■ **Exercise requirements**
Scan the material for "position". Copy every line it appears in.
##### The data
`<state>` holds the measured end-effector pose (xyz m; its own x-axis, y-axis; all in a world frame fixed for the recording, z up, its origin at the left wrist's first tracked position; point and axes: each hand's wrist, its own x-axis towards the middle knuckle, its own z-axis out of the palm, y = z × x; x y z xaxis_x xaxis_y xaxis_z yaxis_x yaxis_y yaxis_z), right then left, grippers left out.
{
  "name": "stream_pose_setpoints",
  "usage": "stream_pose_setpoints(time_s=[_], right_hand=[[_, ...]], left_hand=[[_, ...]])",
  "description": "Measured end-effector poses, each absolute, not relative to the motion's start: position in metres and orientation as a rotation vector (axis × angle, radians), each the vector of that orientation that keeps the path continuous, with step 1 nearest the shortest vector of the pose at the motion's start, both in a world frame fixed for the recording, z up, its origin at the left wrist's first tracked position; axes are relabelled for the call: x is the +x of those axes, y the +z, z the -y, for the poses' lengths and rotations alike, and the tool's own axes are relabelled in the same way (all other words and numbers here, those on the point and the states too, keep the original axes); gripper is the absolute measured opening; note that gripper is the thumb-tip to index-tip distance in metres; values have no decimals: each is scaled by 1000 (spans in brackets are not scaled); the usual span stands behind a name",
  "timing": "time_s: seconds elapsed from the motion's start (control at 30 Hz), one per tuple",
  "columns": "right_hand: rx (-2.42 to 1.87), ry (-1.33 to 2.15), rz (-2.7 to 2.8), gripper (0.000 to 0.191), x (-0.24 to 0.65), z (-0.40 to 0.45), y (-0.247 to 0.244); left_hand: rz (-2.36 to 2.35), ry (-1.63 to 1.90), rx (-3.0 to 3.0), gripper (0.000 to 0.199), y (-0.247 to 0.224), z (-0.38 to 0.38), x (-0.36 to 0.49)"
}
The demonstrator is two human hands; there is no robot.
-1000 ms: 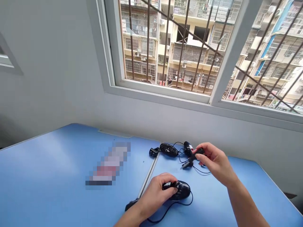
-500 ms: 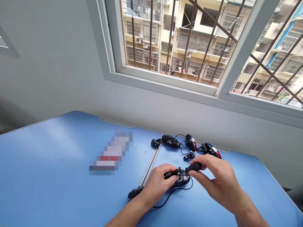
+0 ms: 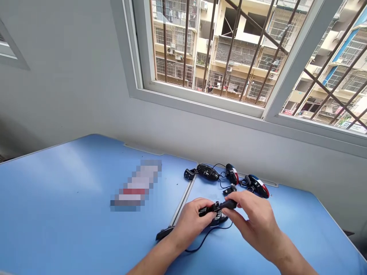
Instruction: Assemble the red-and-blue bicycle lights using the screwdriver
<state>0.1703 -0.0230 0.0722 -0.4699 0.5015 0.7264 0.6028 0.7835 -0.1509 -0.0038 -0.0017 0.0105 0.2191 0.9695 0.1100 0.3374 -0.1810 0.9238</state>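
Two hands now meet over one oval black casing (image 3: 217, 218) at the lower middle of the frame, don't they?

They do. A moment ago the right hand (image 3: 252, 225) was farther right and higher, near the far row of parts. Now it has come in close beside the left hand (image 3: 190, 225).

How does the left hand sit?

Curled around the casing, its fingers pressed together across the top. I cannot tell whether the casing still touches the blue table (image 3: 57, 183), because the hands hide that.

And the right hand?

Its thumb and fingers seem to pinch a short black handle (image 3: 229, 204), which lies nearly level. Its far end meets the casing among the left fingertips, and the hands hide what that end is.

Anything trailing from the casing?

A thin black cable (image 3: 209, 237) runs from beneath it toward the bottom of the frame, and a flat black clip (image 3: 164, 233) lies just beside the left hand.

What's farther off?

Along the far table edge, right of centre, there's a black connector (image 3: 189, 174), a second oval black casing (image 3: 207, 172), and two casings marked red and white (image 3: 258, 186). A small black bracket (image 3: 229, 190) lies in front of them. To their left sits a pixelated blur (image 3: 136, 185), too smeared to name
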Motion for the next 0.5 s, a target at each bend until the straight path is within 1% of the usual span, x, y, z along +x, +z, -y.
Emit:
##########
■ **Exercise solution**
`<state>` holds the measured end-effector pose (xyz m; its own x-axis, y-axis; all in a world frame fixed for the recording, z up, its origin at the left wrist's first tracked position; point and axes: each hand's wrist, its own x-axis towards the middle knuckle, its own z-axis out of the palm, y = z × x; x y z xaxis_x xaxis_y xaxis_z yaxis_x yaxis_y yaxis_z), right then left, grippers left out.
  "description": "Measured end-effector poses, each absolute, not relative to the motion's start: position in metres and orientation as a rotation vector (axis × angle, radians), each the vector of that orientation that keeps the path continuous, with step 1 nearest the shortest vector of the pose at the motion's start, both in a world frame fixed for the recording, z up, its origin at the left wrist's first tracked position; axes are relabelled for the call: x is the +x of those axes, y the +z, z the -y, for the poses' lengths and rotations alike, and the tool's own axes are relabelled in the same way (all other words and numbers here, those on the point and the states too, keep the original axes); gripper is the absolute measured opening; note that gripper is the thumb-tip to index-tip distance in metres; values have no decimals: each is scaled by 1000 (spans in brackets are not scaled); the usual span stands behind a name",

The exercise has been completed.